→ **TASK INSTRUCTIONS**:
Lines below containing the word "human" should be copied out.
RECORDED DATA Block Start
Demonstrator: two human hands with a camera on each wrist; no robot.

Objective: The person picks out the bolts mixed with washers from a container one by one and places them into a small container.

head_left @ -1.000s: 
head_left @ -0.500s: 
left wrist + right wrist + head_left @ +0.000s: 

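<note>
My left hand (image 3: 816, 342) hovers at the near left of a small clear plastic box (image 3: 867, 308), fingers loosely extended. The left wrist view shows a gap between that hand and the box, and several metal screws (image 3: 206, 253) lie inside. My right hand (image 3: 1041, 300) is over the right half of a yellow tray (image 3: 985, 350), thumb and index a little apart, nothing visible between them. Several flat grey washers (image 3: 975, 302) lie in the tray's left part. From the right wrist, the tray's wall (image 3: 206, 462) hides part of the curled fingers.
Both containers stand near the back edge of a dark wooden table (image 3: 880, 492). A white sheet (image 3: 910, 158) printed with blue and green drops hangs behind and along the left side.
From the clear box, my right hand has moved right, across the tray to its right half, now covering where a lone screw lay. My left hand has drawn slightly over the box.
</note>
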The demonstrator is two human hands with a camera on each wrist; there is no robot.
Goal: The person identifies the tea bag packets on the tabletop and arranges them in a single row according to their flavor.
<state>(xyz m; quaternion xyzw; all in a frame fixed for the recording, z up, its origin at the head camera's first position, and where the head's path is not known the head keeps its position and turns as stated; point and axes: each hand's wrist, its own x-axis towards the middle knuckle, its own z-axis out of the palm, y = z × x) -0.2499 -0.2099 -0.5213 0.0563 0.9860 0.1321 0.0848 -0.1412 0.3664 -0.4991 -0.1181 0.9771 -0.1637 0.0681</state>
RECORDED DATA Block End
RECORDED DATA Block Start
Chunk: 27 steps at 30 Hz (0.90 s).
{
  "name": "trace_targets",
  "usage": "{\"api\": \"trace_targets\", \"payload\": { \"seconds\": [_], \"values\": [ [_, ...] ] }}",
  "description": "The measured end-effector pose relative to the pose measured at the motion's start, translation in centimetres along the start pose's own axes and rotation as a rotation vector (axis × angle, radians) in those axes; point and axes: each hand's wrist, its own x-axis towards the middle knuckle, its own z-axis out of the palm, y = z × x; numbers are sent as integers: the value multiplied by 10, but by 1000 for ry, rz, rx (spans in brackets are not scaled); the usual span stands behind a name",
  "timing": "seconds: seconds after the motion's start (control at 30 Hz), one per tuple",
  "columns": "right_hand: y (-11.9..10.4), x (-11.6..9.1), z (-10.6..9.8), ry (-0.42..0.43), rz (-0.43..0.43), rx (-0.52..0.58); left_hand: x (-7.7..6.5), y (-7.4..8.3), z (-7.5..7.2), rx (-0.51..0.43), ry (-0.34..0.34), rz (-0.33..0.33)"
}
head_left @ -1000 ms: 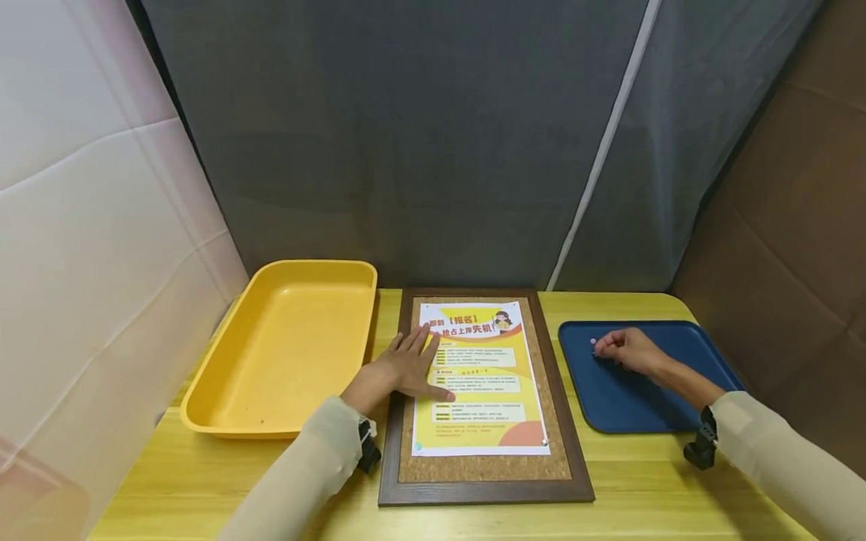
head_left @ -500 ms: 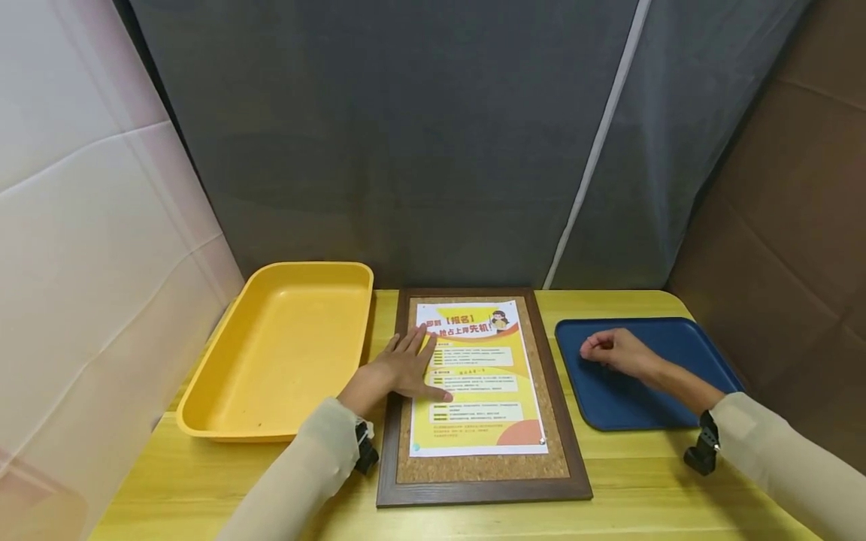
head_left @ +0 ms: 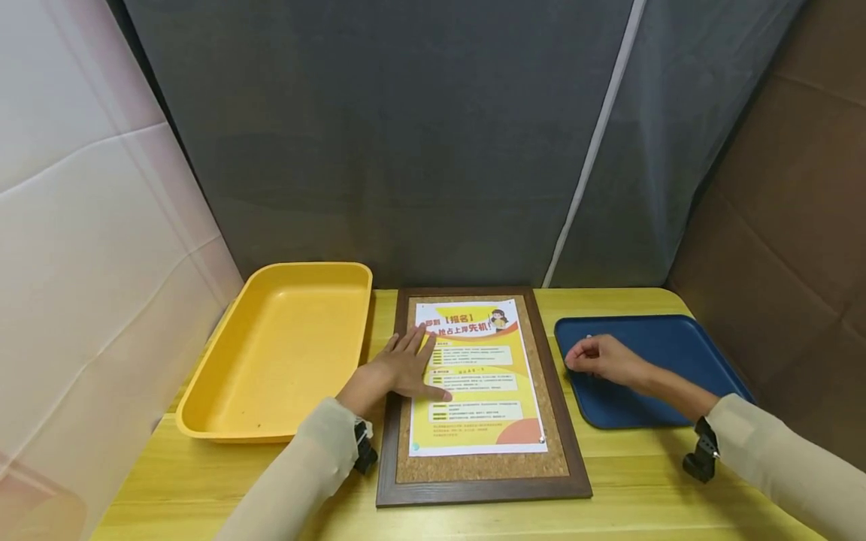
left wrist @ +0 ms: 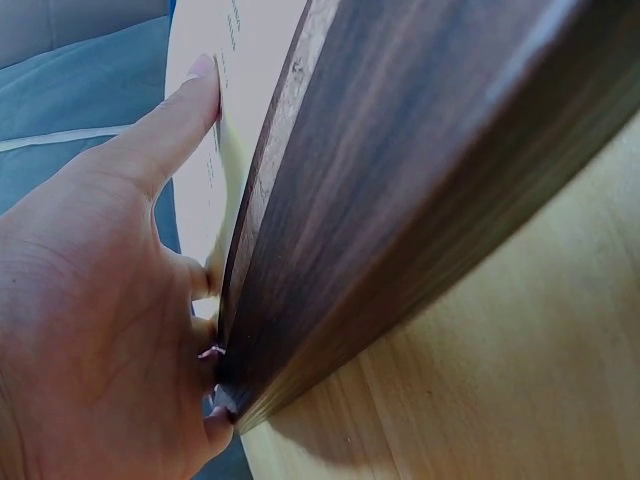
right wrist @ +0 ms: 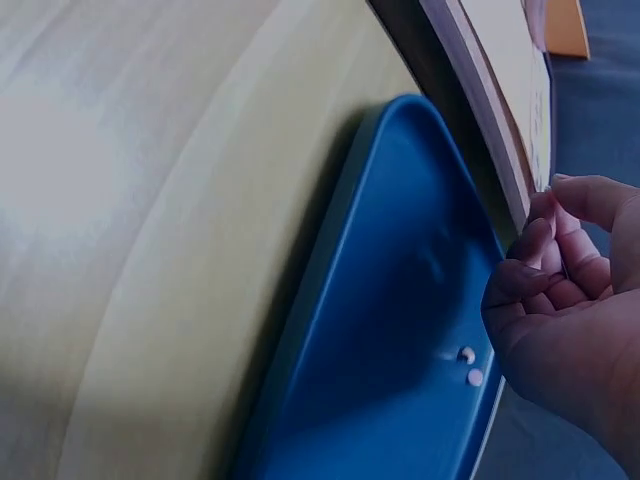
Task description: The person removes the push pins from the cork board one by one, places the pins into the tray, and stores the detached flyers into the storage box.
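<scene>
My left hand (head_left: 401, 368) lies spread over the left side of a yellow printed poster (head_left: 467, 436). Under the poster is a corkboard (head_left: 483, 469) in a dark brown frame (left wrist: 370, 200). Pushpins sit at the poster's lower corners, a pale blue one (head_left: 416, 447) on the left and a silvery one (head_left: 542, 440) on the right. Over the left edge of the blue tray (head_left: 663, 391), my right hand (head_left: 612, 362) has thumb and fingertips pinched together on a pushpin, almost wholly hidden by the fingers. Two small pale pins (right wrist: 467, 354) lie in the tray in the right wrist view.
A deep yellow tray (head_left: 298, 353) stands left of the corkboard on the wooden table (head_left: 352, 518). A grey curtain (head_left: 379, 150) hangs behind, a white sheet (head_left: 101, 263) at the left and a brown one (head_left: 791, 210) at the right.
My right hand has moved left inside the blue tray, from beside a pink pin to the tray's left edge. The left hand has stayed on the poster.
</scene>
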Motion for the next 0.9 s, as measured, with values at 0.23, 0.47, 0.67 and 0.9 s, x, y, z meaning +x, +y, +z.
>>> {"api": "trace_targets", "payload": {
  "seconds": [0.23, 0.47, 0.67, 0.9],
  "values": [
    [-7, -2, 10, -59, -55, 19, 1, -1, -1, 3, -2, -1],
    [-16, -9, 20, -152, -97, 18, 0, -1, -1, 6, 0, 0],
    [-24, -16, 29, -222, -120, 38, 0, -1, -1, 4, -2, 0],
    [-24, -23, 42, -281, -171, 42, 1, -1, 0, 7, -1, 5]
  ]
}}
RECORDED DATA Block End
→ **ANSWER TO THE PROBLEM**:
Demonstrator: two human hands with a camera on each wrist; no robot.
The demonstrator is two human hands with a camera on each wrist; there is no robot.

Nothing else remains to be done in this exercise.